September 11, 1998 at 04:00 AM EDT

Not long ago, Geraldo Rivera told an interviewer that ”the old news format is dying. I want to conduct a show that would be rock & roll news for the millennium.” (One was tempted to point out that this would make him the Kurt Loder of the new century, but Geraldo’s a boxer, and who, short of a nose-busting neo-Nazi, wants to risk sparring with him?) Clearly, however, Rivera has kept his hope alive, for it is the rockin’, rollin’ news of the fin de siecle that his new show, Upfront Tonight, is aiming for, even if it doesn’t have the rhythm quite right yet. In fact, this half-hour wrap-up of the day’s events, coanchored by former Hard Copy and Extra correspondent Diane Dimond, is far less rock & rolly — that is to say, less obstreperous, less rule breaking — than the other CNBC show that gave him new life as a news presenter, Rivera Live.

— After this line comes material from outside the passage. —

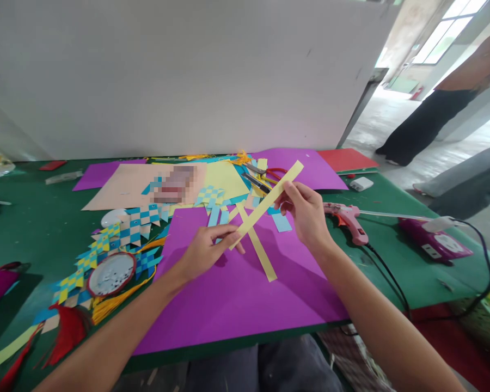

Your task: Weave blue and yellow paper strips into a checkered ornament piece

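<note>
A pale yellow paper strip (pixel 265 206) is held slantwise between my two hands, above a purple paper sheet (pixel 245 310). My left hand (pixel 208 247) pinches its lower end between thumb and fingers. Near its upper end, my right hand (pixel 304 209) grips it the same way. Beneath lies a second yellow strip (pixel 262 255), crossing under the held one on the purple sheet. Short light blue strips (pixel 282 222) lie just behind my hands. Woven blue-and-yellow paper pieces (pixel 210 196) rest farther back.
A pink glue gun (pixel 351 220) with a black cord lies right, before a purple power box (pixel 436 239). Red-handled pliers (pixel 269 171) and a cutter (pixel 256 182) are behind. Left are a round dish (pixel 112 274), woven fish shapes and a red tassel (pixel 68 332). People stand far right.
</note>
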The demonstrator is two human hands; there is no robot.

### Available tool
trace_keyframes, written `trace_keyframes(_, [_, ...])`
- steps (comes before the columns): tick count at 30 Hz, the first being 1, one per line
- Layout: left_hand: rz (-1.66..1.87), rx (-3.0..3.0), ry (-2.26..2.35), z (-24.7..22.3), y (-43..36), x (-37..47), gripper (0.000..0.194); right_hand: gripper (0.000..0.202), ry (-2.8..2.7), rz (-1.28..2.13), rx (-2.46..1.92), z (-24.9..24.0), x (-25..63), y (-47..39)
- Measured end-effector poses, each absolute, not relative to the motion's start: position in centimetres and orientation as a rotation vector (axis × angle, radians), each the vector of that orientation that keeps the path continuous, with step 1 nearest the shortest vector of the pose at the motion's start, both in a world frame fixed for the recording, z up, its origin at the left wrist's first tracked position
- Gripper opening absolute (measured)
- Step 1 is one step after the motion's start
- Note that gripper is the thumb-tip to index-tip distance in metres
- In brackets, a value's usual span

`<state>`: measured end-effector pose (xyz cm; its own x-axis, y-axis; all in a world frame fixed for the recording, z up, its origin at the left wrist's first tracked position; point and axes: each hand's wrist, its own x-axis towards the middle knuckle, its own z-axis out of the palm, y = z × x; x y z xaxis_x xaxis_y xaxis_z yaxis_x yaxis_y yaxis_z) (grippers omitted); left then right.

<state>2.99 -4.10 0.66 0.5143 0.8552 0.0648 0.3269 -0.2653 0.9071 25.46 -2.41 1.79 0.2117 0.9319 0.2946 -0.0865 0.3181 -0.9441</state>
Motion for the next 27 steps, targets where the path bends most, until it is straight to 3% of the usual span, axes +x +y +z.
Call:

While Upfront fights for its right to party in a bad time slot (competing with tie-loosening pleasures like Jeopardy! and Access Hollywood in many markets), Rivera Live is the real goods, true alterna-programming. It explores recurring themes — Bill Clinton’s compulsive-liar duress, Monica Lewinsky’s goo-stained dress, and, before that, O.J. Simpson’s bloodstained mess — with the same sort of attention to detail and thudding, metronomic rhythm that Bruce Springsteen once brought to songs of New Jersey prole life.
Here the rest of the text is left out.